▸ WHAT THE EXERCISE ASKS
Of the entries below, return exactly those lines that fall between the one containing "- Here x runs" and the one containing "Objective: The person", the two end lines included.

Data entries
•••••
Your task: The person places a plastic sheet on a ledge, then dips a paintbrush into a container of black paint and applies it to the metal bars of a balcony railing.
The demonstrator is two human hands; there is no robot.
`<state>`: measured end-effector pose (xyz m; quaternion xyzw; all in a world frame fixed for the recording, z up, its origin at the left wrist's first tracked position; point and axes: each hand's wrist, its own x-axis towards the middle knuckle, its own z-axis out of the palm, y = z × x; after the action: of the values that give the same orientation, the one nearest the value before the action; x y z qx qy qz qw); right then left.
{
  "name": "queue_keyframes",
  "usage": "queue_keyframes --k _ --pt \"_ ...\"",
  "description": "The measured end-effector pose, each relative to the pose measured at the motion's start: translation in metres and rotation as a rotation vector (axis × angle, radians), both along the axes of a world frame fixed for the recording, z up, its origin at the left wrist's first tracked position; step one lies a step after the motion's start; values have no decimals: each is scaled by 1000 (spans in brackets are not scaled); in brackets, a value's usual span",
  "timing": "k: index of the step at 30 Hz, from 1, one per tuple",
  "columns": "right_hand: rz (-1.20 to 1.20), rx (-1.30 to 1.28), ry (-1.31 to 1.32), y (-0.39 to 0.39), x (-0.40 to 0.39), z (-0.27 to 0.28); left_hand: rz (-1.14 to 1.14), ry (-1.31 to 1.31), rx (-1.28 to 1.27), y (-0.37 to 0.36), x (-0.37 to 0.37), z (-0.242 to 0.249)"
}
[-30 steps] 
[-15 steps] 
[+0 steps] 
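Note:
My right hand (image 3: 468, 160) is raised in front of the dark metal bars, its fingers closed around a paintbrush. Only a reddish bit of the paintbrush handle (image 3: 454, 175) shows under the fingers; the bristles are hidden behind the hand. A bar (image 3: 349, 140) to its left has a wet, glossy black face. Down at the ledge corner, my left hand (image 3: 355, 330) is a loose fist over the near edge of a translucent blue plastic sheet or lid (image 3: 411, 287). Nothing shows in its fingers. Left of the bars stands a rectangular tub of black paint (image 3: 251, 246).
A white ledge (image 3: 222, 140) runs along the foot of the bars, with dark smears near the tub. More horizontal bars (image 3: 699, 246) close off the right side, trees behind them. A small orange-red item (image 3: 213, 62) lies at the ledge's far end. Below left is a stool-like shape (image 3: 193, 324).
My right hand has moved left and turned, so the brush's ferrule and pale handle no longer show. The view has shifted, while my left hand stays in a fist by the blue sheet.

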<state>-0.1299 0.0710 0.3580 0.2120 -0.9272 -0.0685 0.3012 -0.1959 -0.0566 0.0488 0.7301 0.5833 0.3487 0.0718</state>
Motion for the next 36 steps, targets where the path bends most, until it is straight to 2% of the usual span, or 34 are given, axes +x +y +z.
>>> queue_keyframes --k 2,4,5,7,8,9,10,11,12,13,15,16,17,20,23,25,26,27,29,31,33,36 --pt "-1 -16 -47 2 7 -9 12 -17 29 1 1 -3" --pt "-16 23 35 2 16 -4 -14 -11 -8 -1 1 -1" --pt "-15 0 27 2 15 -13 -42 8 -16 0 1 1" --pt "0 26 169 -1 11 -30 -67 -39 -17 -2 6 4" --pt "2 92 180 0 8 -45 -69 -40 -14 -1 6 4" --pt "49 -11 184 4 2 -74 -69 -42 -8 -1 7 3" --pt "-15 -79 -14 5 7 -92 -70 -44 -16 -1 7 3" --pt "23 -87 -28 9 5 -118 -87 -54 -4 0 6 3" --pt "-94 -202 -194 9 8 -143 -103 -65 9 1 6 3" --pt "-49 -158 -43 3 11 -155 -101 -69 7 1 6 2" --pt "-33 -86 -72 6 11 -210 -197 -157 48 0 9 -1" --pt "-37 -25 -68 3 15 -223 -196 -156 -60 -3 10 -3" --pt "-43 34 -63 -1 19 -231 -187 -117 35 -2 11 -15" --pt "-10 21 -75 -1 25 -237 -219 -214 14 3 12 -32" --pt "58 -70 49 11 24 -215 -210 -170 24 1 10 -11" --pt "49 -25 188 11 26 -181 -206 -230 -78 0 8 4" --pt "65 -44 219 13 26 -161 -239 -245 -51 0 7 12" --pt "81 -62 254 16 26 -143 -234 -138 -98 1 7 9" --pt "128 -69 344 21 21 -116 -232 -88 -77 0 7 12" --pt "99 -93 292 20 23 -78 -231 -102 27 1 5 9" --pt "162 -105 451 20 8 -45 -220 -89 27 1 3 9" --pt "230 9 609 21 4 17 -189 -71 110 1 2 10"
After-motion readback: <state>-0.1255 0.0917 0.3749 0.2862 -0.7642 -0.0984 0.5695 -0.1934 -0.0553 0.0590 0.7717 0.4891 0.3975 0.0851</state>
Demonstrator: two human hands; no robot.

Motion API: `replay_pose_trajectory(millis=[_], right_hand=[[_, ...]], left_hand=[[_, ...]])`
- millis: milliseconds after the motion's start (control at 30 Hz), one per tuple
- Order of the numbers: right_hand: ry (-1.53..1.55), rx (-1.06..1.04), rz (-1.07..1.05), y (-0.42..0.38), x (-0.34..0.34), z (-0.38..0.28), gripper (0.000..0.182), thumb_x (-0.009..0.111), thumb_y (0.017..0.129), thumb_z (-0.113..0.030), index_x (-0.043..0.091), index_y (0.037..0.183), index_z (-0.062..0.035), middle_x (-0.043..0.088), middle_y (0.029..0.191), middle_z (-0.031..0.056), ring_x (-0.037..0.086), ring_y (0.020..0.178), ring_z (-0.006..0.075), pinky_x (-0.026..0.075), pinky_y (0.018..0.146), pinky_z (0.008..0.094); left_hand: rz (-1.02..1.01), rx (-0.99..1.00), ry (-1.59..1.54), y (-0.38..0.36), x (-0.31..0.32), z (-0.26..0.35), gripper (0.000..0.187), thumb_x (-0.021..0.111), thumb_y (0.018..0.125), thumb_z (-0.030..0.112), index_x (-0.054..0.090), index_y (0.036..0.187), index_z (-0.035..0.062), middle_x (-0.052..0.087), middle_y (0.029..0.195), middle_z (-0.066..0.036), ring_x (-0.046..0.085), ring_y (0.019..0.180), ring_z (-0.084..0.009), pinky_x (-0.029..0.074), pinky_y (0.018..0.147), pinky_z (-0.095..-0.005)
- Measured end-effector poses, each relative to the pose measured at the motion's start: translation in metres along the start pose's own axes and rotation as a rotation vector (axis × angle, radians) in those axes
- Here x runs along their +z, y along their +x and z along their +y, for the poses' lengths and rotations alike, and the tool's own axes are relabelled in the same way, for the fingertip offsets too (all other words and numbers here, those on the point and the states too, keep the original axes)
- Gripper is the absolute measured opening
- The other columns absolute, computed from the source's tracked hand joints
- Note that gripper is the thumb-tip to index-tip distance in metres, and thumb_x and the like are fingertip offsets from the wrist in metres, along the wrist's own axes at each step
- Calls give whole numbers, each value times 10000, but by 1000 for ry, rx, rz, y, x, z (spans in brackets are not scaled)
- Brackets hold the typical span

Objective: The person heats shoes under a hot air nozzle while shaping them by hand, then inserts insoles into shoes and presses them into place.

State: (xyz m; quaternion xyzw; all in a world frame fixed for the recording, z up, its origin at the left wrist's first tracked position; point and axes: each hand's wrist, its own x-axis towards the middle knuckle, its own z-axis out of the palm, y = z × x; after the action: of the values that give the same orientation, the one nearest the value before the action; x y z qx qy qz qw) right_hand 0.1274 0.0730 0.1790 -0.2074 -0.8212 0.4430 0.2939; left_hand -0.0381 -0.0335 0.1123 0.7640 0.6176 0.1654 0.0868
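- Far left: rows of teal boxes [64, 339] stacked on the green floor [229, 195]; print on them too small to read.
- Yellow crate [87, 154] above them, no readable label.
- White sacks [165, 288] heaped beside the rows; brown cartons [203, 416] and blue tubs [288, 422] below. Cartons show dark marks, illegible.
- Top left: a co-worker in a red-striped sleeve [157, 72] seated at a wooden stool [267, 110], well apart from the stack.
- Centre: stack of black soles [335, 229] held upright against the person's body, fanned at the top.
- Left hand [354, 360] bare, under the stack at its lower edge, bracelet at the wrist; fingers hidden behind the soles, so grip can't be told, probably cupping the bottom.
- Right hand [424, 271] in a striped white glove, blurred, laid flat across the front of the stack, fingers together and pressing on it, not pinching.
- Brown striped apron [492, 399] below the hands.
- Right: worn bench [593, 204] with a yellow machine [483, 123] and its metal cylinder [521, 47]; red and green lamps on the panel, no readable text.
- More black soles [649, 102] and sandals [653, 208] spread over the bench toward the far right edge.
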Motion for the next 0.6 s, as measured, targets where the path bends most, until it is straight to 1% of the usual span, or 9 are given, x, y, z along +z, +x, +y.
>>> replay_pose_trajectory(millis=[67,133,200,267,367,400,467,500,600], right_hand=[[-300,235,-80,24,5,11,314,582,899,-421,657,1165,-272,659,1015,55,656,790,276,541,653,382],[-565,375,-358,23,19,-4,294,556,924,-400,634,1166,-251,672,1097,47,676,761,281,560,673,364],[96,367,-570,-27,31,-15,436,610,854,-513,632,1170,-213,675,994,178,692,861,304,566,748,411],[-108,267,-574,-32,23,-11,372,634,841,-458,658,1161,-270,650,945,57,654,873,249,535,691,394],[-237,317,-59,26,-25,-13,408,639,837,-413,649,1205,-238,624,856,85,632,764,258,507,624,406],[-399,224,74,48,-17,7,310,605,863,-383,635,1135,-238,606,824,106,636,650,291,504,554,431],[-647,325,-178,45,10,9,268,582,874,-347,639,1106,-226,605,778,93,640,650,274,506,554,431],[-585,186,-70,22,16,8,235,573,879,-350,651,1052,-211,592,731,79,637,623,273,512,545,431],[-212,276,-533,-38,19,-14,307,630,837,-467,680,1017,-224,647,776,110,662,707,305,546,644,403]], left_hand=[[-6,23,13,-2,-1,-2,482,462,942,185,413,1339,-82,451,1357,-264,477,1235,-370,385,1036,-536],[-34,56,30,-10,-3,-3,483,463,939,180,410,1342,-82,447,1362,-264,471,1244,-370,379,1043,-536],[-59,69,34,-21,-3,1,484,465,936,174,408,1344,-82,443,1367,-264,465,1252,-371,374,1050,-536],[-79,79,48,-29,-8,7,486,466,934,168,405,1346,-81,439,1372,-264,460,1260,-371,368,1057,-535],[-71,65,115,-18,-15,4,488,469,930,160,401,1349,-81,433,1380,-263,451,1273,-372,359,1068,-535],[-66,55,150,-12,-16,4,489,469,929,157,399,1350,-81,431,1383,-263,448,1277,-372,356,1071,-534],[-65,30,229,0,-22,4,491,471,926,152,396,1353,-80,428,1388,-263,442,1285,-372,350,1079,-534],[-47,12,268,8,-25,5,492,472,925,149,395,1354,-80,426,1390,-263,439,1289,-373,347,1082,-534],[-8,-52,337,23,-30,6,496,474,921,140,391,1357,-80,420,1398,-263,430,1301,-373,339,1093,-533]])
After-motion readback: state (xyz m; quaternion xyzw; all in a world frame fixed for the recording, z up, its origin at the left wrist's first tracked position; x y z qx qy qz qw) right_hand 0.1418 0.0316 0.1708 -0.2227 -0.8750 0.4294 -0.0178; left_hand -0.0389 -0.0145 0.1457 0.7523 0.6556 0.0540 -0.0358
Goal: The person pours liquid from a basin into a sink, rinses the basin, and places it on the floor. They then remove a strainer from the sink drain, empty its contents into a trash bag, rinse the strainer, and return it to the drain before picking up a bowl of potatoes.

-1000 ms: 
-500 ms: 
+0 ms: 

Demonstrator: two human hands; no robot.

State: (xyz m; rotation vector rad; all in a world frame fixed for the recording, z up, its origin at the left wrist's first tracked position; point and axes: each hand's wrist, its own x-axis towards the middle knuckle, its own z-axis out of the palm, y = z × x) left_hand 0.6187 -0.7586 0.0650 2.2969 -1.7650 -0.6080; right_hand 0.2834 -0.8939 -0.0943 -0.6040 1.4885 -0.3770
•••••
▸ THE COMPLETED TASK
- Here x runs along their +z, y along their +x and z along their +y, for the poses' lengths and rotations alike, and the tool's own axes are relabelled in the same way, for the fingertip offsets too (all other words and numbers here, those on the point and the states too, keep the original axes)
- Gripper is the absolute measured opening
- The other columns absolute, computed from the source's tracked hand joints
- Note that gripper is the thumb-tip to index-tip distance in metres, and thumb_x and the like are fingertip offsets from the wrist in metres, along the wrist's own axes at each step
- Calls give whole numbers, each value times 10000, but by 1000 for ry, rx, rz, y, x, z (spans in brackets are not scaled)
- Brackets hold the typical span

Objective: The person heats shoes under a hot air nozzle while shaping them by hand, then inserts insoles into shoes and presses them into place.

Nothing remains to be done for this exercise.